It was dinner table chat a few months ago, now the possibility of a second vote on whether to leave the EU is being openly discussed in the media.
The man who has made Brexit his life’s work, Nigel Farage, has even acknowledged it may be necessary to hold a second vote.
Recent polls have suggested a majority across the UK would like to have a say on whatever deal is negotiated between London and the other twenty seven EU capitals – with the choice being accept the agreed deal or stay in.
Opponents of Brexit are beginning to hope it can be stopped and supporters – as Farage’s comments suggest – are beginning to fear it could be.
But is the prospect of a second referendum really on the table?
There are formidable obstacles that need to be overcome if British voters are to get a say on the final deal.
The courage of politicians is one. Another vote requires the Labour Party to step up to the role of Her Majesty’s Opposition and back it. As things stand, with Jeremy Corbyn still effectively supporting Brexit, this still looks a remote possibility despite those recent polls showing growing support among Labour voters.
If Labour were to come out for a second referendum, they would be joining the Lib Dems and Greens who have already called for one. The Scottish National Party would likely join this alliance and potentially – and crucially – some Tory Remainers, who would be needed to overcome the Democratic Unionist votes propping up Theresa May’s government.
Such an outcome would almost certainly face accusations of treachery from the Brexit supporting right wing papers, which may well deter potential Tory rebels – and may well deter Labour too. Although in Keir Starmer Labour has a politician capable of mustering a strong parliamentary campaign for a rethink.
Even though the first referendum wasn’t legally binding, it would be politically impossible to reverse Brexit on basis of a parliamentary vote – it would play into the populist narrative of ‘elite’ politicians ignoring the people’s will.
But that argument and the onslaught of the right wing press could be blunted by the fact that it is the ‘British People’ who would be the ones making the final decision – not politicians or judges.
A second obstacle, which may be insurmountable, is old father time.
Come the morning of 30 March next year, Britain will legally no longer be a member of the EU, whether or not a transition period is agreed, and it is very possible the deal will not have been finalised by then.
So the UK would face the prospect of holding a referendum on that deal after it was no longer a member of the EU.
If the result were a majority to remain in the EU, would London have to apply to rejoin?
This is terra incognita legally and constitutionally, but then, so is the whole Brexit process currently underway. Also, if a transition period is agreed, de facto the UK would still be abiding by all EU law and regulations, so if the other 27 were willing, what would stop a rapid decision that nothing had really changed, so the UK could rejoin without going through the lengthy application process?
Where’s there’s a will, there’s a way – particularly in the EU with its proclivity for fudge.
The final potential fly in the ointment though would be the attitude of the other 27 if the British were to change their minds and say “actually we’d rather stay in after all’,
Would they just say fine, no problem?
After all the disruption and work caused by Brexit so far, the rest might decide the UK should pay a price to stay – such as an end to opt outs (aka special treatment in many other countries) or even the annual rebate.
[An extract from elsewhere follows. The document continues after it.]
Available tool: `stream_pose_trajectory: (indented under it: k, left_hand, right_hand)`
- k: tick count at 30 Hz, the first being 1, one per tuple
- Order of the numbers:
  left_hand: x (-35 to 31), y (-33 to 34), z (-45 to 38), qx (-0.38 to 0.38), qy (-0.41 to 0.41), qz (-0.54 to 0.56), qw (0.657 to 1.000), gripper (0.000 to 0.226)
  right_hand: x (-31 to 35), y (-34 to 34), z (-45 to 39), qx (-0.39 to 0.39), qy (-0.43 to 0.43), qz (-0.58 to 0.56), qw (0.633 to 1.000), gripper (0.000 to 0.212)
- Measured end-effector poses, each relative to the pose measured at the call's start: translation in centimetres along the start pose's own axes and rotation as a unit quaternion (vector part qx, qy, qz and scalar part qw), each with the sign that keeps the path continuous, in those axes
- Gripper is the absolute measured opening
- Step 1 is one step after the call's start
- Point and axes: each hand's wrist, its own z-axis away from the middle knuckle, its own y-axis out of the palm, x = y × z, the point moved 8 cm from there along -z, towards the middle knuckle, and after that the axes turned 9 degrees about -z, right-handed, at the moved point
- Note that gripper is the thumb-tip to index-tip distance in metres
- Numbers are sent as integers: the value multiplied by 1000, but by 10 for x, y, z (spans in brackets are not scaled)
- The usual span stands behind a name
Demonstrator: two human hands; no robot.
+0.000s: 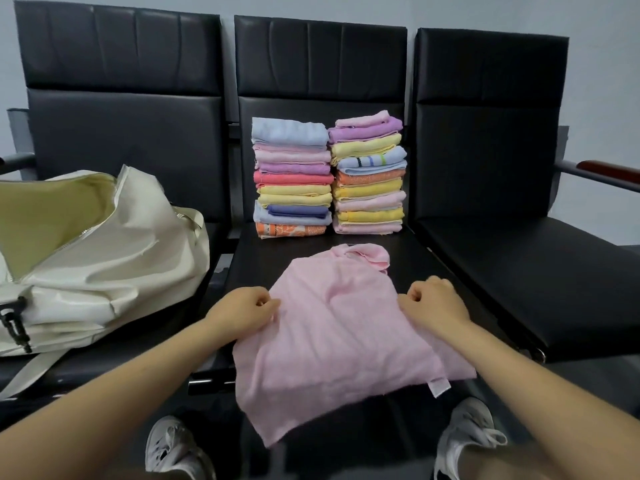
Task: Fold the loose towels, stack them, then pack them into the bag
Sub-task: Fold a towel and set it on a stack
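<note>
A loose pink towel (339, 337) lies spread on the middle black seat, its near part hanging over the front edge, a white label at its right corner. My left hand (242, 311) pinches the towel's left edge. My right hand (433, 303) pinches its right edge. Behind it stand two stacks of folded towels: the left stack (292, 178) topped by a pale blue one, the right stack (369, 174) topped by a pink one. A cream bag (86, 258) sits open on the left seat, its yellowish lining showing.
Three black padded seats (502, 237) stand in a row against a grey wall. An armrest with a brown top (609, 171) juts out at the far right. My two white shoes (467, 434) are below the seat's front edge.
</note>
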Motion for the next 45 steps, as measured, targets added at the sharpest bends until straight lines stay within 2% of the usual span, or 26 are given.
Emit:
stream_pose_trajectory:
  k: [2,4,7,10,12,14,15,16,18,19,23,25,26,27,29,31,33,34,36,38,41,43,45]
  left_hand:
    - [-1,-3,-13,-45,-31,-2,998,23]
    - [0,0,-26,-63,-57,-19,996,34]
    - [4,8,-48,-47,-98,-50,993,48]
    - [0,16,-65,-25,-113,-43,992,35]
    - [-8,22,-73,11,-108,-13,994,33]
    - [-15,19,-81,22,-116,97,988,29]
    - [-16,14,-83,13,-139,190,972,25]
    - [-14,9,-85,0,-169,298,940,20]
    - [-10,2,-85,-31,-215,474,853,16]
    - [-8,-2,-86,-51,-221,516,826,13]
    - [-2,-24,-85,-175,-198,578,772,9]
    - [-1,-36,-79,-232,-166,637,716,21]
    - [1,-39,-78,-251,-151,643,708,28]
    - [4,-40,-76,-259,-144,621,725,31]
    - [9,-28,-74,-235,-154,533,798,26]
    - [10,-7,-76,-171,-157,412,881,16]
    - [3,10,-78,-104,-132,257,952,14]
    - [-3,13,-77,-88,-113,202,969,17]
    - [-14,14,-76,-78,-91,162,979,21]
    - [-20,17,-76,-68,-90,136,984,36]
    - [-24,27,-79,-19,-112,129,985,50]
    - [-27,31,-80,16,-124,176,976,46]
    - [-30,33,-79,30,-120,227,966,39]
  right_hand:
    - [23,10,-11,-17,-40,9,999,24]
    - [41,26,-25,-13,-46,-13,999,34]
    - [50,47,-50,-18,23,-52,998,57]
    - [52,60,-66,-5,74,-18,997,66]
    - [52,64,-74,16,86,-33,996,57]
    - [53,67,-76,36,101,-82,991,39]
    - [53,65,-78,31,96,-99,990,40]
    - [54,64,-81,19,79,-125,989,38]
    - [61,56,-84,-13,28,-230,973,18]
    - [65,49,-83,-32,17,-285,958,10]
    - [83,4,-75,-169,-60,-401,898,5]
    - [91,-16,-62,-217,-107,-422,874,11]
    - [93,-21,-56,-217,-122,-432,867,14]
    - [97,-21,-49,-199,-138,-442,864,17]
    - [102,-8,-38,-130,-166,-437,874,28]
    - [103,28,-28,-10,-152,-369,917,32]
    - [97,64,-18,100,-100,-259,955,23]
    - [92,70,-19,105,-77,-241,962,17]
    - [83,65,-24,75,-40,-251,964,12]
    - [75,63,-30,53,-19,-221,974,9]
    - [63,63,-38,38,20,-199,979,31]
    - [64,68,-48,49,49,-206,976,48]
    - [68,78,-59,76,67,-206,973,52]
In this case, opinion in Britain could shift again, egged on by the Europhobic press and politicians.
Potentially a second referendum campaign could see a much better quality of debate and argument given what we now know of the complexities and the economic downside involved in leaving.
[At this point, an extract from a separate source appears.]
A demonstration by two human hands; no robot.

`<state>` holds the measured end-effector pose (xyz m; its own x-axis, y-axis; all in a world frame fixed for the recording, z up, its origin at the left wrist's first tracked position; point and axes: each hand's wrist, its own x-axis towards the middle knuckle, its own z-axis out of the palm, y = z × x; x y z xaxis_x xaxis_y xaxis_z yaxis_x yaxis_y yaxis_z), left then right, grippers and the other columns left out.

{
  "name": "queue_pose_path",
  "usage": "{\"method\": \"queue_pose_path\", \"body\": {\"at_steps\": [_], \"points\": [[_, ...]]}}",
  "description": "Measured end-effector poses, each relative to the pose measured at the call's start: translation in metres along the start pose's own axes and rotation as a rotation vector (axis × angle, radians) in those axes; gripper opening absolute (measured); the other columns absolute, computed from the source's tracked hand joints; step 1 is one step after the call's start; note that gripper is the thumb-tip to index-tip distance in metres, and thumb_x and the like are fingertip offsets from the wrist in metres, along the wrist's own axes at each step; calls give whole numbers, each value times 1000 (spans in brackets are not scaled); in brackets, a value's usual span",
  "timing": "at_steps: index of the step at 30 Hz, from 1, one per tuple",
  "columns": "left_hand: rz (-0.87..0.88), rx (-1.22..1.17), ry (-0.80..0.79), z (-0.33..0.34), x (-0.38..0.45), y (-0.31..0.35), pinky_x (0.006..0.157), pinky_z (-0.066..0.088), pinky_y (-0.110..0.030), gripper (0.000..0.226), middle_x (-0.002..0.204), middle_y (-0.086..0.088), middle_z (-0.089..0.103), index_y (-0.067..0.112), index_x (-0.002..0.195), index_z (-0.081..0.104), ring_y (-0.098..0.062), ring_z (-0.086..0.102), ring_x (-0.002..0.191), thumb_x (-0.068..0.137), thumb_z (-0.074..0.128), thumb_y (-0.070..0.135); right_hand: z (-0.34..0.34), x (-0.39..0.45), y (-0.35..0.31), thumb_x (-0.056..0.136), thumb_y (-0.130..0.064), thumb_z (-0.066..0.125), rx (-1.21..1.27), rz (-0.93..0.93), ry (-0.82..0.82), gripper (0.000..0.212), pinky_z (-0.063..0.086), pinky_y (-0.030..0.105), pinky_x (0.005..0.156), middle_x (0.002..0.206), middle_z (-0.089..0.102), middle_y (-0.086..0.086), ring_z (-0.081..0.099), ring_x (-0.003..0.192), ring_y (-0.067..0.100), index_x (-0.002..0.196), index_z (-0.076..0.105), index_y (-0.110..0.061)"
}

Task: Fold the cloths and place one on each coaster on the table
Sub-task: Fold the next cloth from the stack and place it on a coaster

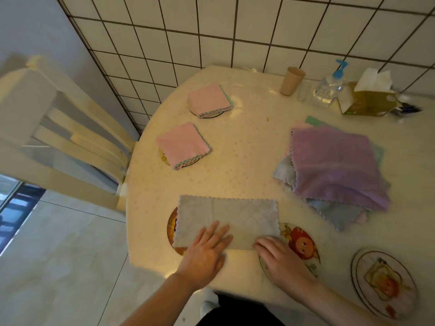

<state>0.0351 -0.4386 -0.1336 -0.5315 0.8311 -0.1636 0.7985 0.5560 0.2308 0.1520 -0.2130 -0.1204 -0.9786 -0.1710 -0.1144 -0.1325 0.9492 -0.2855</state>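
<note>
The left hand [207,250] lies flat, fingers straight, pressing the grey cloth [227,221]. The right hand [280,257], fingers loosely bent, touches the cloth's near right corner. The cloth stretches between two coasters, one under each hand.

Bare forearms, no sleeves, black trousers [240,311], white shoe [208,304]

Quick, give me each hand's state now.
Left hand: open, flat on the grey cloth.
Right hand: open, fingers pressing the cloth's near edge.
</note>
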Motion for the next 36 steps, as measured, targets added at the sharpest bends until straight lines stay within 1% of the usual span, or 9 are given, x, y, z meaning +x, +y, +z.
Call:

Although given the way the UK media works and given the hard line politicians’ penchant for playing fast and loose with facts and realities, Brexiteers would no doubt portray the EU as bullying and unreasonable and point to the talks so far as evidence.
For their part, Remainers would be well advised to avoid the ‘Project Fear’ nonsense of the last campaign and focus on a positive vision of what the EU stands for, reminding people – particularly older voters who may remember the last World War or its aftermath when Europeans were dying in their millions – there’s more to the EU than trade and immigration.